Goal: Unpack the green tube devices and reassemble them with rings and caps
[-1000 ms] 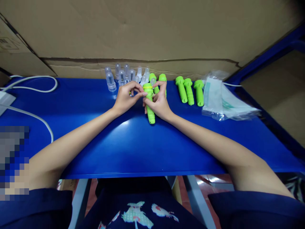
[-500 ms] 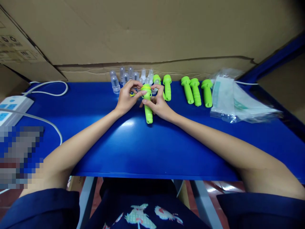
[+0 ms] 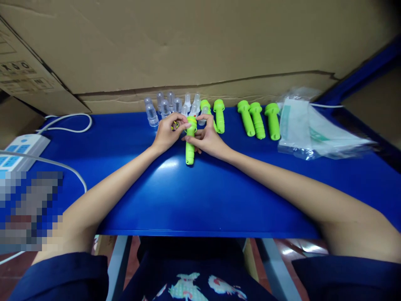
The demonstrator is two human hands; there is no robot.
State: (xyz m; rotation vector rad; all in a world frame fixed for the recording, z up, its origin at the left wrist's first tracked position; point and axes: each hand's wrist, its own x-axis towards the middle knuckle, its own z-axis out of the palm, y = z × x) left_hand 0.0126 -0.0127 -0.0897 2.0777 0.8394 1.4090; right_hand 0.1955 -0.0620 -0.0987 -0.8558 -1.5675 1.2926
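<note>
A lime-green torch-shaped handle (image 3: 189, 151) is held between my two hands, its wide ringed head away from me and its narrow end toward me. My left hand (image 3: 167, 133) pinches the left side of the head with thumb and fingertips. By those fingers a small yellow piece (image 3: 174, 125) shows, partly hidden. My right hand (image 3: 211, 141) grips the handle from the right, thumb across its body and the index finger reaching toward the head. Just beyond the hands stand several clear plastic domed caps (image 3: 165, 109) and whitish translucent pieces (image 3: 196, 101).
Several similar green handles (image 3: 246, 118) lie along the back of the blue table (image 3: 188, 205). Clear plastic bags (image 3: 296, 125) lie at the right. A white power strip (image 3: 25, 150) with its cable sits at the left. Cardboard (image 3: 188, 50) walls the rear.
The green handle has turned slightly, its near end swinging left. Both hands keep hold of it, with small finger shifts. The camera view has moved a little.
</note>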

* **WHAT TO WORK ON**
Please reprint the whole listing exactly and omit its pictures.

* **TASK SOLUTION**
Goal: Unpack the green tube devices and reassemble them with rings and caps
[-1000 ms] 
[-500 ms] 
[+0 ms] 
The demonstrator is two human hands; there is no robot.
State: (xyz m; rotation vector rad; all in a world frame fixed for the recording, z up, its origin at the left wrist's first tracked position; point and axes: each hand's wrist, its own x-axis towards the middle knuckle, its own z-axis out of the palm, y = z × x) left_hand 0.0126 -0.0127 -0.0897 2.0777 0.8394 1.4090; right_hand 0.1955 -0.0620 -0.0987 -0.8558 -1.5675 1.2926
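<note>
A lime-green torch-shaped handle (image 3: 189, 151) is held between my two hands, its wide ringed head away from me and its narrow end toward me. My left hand (image 3: 167, 133) pinches the left side of the head with thumb and fingertips. By those fingers a small yellow piece (image 3: 174, 125) shows, partly hidden. My right hand (image 3: 211, 141) grips the handle from the right, thumb across its body and the index finger reaching toward the head. Just beyond the hands stand several clear plastic domed caps (image 3: 165, 109) and whitish translucent pieces (image 3: 196, 101).
Several similar green handles (image 3: 246, 118) lie along the back of the blue table (image 3: 188, 205). Clear plastic bags (image 3: 296, 125) lie at the right. A white power strip (image 3: 25, 150) with its cable sits at the left. Cardboard (image 3: 188, 50) walls the rear.
The green handle has turned slightly, its near end swinging left. Both hands keep hold of it, with small finger shifts. The camera view has moved a little.
</note>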

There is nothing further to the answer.